By Matthew Sims
Diesel trucks older than 19 years should be banned from Melbourne roads by 2025 to slash exhaust pipe pollutants entering the city’s air via the implementation of a low-emission zone, according to a Grattan Insitute report.
Released late last month, ‘The Grattan truck plan: practical policies for cleaner freight’ report highlighted that exhaust pipe pollutants kill more than 400 people across the country each year, contributing to a number of diseases including lung cancer, stroke, heart disease, pneumonia, asthma and type-2 diabetes.
Report lead author and Grattan Institute transport and cities program director Marion Terrill said more needed to be done to reduce the overall level of air pollution from Australia’s truck fleet.
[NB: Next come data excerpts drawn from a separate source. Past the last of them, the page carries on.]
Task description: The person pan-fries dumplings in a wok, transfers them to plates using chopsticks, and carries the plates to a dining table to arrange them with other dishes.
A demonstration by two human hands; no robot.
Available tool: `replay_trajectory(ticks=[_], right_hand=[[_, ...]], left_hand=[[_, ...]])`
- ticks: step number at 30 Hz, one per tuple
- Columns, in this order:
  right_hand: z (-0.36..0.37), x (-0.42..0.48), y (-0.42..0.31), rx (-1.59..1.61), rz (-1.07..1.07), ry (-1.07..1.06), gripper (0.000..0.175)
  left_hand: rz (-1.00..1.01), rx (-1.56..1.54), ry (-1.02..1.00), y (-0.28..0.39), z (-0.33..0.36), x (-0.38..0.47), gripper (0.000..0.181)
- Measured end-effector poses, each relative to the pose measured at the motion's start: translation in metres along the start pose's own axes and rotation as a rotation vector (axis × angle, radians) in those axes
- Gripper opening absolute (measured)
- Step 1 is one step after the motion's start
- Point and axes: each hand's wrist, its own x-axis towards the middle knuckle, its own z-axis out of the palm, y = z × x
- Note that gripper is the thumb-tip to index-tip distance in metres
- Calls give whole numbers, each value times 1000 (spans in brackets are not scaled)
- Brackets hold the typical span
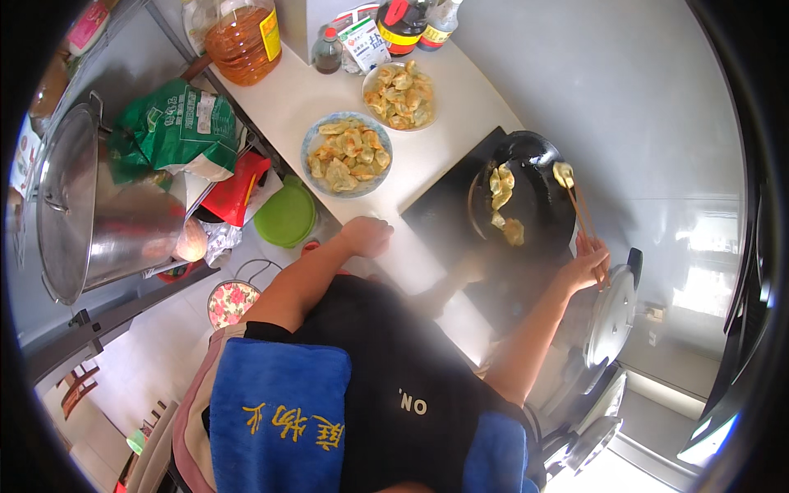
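Note:
My right hand (588,265) grips a pair of wooden chopsticks (579,209). A dumpling (562,174) is at their tips, by the right rim of a black frying pan (537,185). Inside the pan lie several more fried dumplings (502,185), mostly along its left side. My left hand (368,236) rests as a loose fist near the counter's front edge, and I see nothing in it. Beyond that hand, a patterned bowl (308,175) holds browned dumplings (351,151). Farther back, a plate (368,80) carries another heap of them.
The pan sits on a dark cooktop (431,203) beside the wall. Right of my right hand stands a pot lid (613,314). An oil jug (243,46), sauce bottles (404,28) and a salt packet (365,44) line the back. A steel pot (123,215) occupies the left shelf.

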Motion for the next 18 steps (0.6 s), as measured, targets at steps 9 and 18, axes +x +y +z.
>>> replay_trajectory(ticks=[9, 18], right_hand=[[120, -165, -57, 234, 251, -777, 25], [174, -222, -47, 237, 381, -947, 20]], left_hand=[[164, -31, 224, -17, 25, 2, 14], [234, -169, 411, -21, 25, 3, 17]])
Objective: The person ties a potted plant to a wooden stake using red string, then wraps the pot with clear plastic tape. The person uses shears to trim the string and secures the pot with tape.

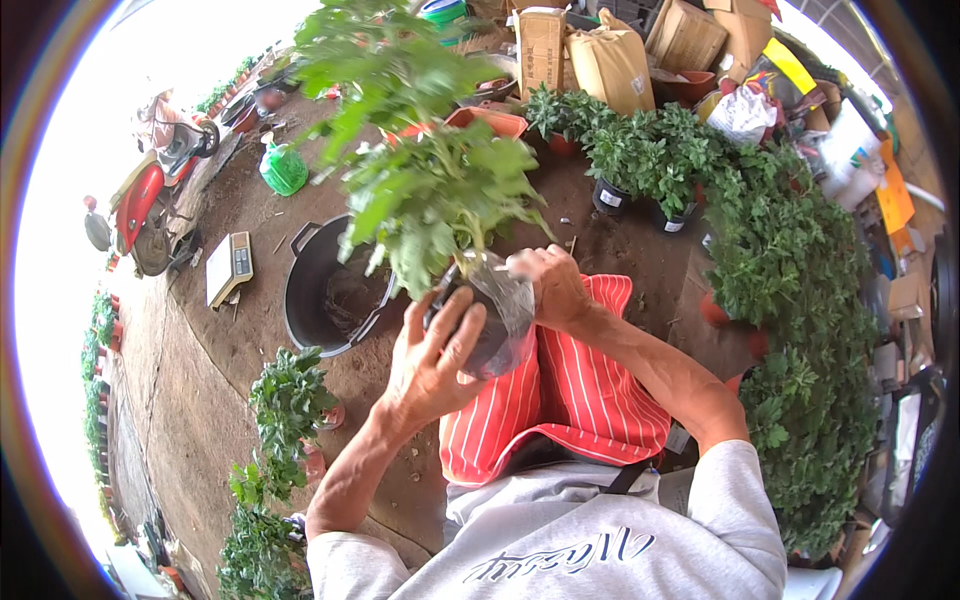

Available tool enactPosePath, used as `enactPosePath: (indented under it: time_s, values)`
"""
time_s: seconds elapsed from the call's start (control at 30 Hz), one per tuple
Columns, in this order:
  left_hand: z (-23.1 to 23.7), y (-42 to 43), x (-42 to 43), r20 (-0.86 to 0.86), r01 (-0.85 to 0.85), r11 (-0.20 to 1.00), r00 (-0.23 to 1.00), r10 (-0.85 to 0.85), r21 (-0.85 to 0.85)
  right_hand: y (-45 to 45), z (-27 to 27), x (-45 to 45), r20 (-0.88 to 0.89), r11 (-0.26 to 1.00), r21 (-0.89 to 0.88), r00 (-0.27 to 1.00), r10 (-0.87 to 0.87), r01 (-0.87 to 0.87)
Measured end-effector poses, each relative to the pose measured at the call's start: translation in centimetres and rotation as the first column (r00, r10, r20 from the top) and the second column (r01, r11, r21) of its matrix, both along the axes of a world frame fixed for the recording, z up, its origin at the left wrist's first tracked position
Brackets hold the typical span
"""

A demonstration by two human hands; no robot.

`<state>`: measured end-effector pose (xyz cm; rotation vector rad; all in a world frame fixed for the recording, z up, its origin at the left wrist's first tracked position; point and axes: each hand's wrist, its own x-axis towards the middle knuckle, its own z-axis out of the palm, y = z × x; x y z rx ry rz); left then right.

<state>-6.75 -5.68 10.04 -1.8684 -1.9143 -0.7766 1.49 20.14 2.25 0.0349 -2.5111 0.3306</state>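
Observation:
A tall leafy green plant (420, 180) leans up and away from me, its leaves partly blurred. Its base sits in a dark pot (487, 337) with clear plastic film (510, 289) around it. My left hand (442, 352) spreads its fingers over the near left side of the pot, gripping it. At the upper right rim, my right hand (551, 285) has its fingers closed on the plastic film. The pot is held above my lap, over a red apron with white stripes (592, 375). Beyond my left hand, a black tub (300, 300) holds some soil at its bottom.
On the left stand a scale (229, 268), a green watering can (283, 169) and a red motor scooter (139, 206). Many potted plants (787, 337) crowd the right side. More plants (289, 405) line the lower left. Cardboard boxes (540, 49) and a paper sack (611, 67) sit behind.

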Motion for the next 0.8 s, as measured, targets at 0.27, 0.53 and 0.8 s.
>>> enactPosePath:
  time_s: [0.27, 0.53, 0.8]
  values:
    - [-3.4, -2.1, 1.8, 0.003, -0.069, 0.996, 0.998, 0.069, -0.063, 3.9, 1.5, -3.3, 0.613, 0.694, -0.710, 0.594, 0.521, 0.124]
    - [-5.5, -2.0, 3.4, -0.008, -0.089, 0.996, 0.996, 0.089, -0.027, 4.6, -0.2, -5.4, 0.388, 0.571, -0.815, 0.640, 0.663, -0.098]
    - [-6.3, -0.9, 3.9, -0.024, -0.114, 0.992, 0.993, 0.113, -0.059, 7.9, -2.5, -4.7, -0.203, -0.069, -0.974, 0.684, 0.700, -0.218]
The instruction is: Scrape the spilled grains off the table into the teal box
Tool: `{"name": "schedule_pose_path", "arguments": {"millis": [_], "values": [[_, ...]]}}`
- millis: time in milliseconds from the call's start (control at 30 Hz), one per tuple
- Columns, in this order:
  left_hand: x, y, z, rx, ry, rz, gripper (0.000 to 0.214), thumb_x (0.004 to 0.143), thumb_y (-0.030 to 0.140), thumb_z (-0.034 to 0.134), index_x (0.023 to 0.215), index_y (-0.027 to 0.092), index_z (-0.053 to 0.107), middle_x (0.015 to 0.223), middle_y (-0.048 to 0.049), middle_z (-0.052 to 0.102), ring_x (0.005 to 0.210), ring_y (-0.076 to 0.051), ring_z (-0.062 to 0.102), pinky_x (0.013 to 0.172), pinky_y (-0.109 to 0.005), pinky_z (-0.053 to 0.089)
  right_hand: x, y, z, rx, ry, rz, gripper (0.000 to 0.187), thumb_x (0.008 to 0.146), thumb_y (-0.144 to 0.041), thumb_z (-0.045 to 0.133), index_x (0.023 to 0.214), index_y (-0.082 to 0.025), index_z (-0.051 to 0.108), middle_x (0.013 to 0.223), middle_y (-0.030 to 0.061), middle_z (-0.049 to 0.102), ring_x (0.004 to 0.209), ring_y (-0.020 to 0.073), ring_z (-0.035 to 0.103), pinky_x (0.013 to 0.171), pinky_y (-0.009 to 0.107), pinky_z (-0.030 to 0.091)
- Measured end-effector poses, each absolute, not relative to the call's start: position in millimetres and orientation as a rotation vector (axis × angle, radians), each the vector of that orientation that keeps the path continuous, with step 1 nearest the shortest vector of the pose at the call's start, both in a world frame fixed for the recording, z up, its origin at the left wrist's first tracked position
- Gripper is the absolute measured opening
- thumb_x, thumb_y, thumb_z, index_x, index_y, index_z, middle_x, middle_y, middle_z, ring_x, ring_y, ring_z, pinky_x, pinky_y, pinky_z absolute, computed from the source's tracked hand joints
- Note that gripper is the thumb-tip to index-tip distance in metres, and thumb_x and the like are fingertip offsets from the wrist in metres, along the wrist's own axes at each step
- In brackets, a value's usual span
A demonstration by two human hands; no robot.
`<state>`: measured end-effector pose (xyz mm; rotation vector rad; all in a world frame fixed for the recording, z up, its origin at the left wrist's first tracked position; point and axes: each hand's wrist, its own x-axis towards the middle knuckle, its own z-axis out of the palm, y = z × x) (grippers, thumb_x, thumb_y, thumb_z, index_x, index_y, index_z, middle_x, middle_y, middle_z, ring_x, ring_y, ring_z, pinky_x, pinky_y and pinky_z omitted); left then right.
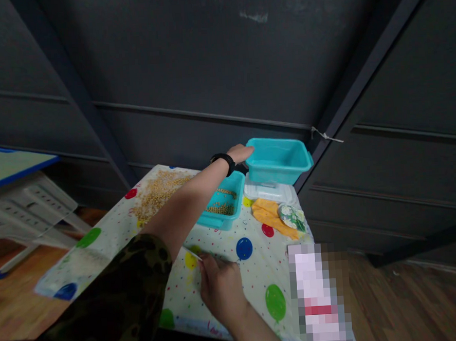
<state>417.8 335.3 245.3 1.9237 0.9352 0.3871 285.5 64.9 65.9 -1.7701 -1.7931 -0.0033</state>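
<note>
My left hand (241,153) pinches the left rim of the turquoise tub (280,172), likely steadying it above the white lid (268,190), while my right hand (221,284) pinches a thin white strip (191,252) by its end.

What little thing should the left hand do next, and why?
Perhaps the left hand should draw the far turquoise tub a bit nearer. It is already at the tub's rim, no beans show inside that tub, and many loose beans lie on the balloon-print tablecloth, closer to the person.
</note>
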Motion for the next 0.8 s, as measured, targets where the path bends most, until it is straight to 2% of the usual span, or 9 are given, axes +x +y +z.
{"name": "schedule_pose_path", "arguments": {"millis": [133,167,233,300,400,467,567,700,800], "values": [[392.5,326.6,283.1,1.784,0.886,0.479,0.057,0.105,0.051,0.044,0.138,0.011,0.065,0.120,-0.0270,0.082,0.100,-0.037,0.081,0.089,-0.051,0.064,287.8,66.5,66.0,-1.758,-1.796,-0.074,0.028,0.098,-0.012,0.063,0.119,-0.018,0.080,0.086,0.0081,0.085,0.070,0.0223,0.080,0.064,0.027,0.060],[382.1,323.5,292.4,1.738,0.851,0.525,0.059,0.104,0.053,0.043,0.144,0.014,0.061,0.127,-0.0265,0.080,0.102,-0.037,0.081,0.089,-0.052,0.065,288.3,66.8,66.2,-1.770,-1.796,-0.088,0.027,0.098,-0.013,0.063,0.118,-0.018,0.080,0.084,0.0079,0.084,0.067,0.0226,0.080,0.062,0.027,0.059],[356.4,314.6,309.7,1.532,0.701,0.673,0.059,0.100,0.050,0.054,0.148,0.017,0.059,0.134,-0.0274,0.077,0.114,-0.042,0.078,0.094,-0.062,0.063,289.6,67.4,67.3,-1.795,-1.800,-0.097,0.026,0.099,-0.015,0.063,0.117,-0.019,0.081,0.080,0.0073,0.083,0.064,0.0233,0.078,0.059,0.027,0.056],[324.6,300.9,324.9,1.406,0.584,0.795,0.055,0.100,0.049,0.058,0.146,0.019,0.061,0.136,-0.0241,0.077,0.127,-0.045,0.073,0.103,-0.073,0.057,291.0,68.7,69.8,-1.818,-1.808,-0.079,0.026,0.101,-0.017,0.063,0.119,-0.020,0.081,0.079,0.0072,0.083,0.065,0.0235,0.078,0.059,0.027,0.053],[267.4,270.6,341.6,1.274,0.575,0.922,0.050,0.109,0.044,0.046,0.149,0.015,0.059,0.143,-0.0203,0.074,0.140,-0.041,0.066,0.113,-0.076,0.048,293.5,71.5,76.3,-1.888,-1.804,-0.035,0.022,0.106,-0.022,0.061,0.115,-0.021,0.081,0.079,0.0073,0.082,0.066,0.0231,0.078,0.060,0.026,0.049],[225.7,247.0,347.3,1.199,0.599,0.960,0.050,0.112,0.043,0.045,0.151,0.015,0.057,0.151,-0.0195,0.071,0.143,-0.040,0.064,0.115,-0.077,0.047,295.1,73.4,81.2,-1.939,-1.801,-0.010,0.022,0.107,-0.023,0.060,0.114,-0.020,0.081,0.080,0.0072,0.083,0.066,0.0224,0.078,0.060,0.026,0.047],[161.5,214.2,345.4,1.090,0.605,1.145,0.050,0.112,0.038,0.045,0.156,0.017,0.054,0.149,-0.0136,0.071,0.139,-0.040,0.066,0.110,-0.083,0.049,297.8,76.2,86.7,-1.970,-1.796,-0.018,0.025,0.108,-0.022,0.057,0.116,-0.020,0.080,0.083,0.0082,0.084,0.069,0.0220,0.077,0.062,0.026,0.044],[76.0,178.9,319.5,1.045,0.650,1.351,0.048,0.110,0.028,0.047,0.156,0.020,0.055,0.142,-0.0084,0.074,0.133,-0.035,0.069,0.107,-0.079,0.057,302.2,80.0,88.1,-1.957,-1.764,-0.036,0.026,0.107,-0.024,0.055,0.109,-0.020,0.081,0.083,0.0094,0.083,0.068,0.0222,0.073,0.062,0.028,0.038],[14.2,150.4,281.4,0.939,0.836,1.491,0.040,0.105,0.028,0.053,0.141,0.018,0.067,0.137,-0.0096,0.077,0.119,-0.031,0.073,0.098,-0.061,0.069,305.9,82.5,85.9,-1.928,-1.718,-0.064,0.027,0.106,-0.026,0.054,0.102,-0.019,0.080,0.079,0.0104,0.081,0.065,0.0222,0.070,0.061,0.029,0.033]]}}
“The work that trucks do is crucial for our economy and way of life, but we must do more to limit the harm they cause to our health and environment,” she said.
According to the report, 14 per cent of the Australian truck fleet was pre-1996, with these trucks emitting 60 times the amount of particulate matter of a new truck and eight times the amount of poisonous nitrogen oxides.
Maribyrnong Truck Action Group president Martin Wurt said the recommendations outlined in the report were welcome, such as the introduction of low-emission zones in Melbourne, where trucks and buses sold before 2003 would be banned.
“The actual health impacts in Maribyrnong are extreme,” he said.
“These changes are a simple and easy way forward.
“We feel like our cries have been falling on deaf ears.”
Hospitalisation rates across Maribyrnong and Hobsons Bay in 2020 exceeded the national average in cases of heart failure and asthma, while premature mortality in Maribyrnong and Hobsons Bay due to respiratory system disease was also above the national average.
Austroads’ ‘Options for Managing the Impacts of Aged Heavy Vehicles’ report also endorsed the introduction of low-emission zones in urban areas.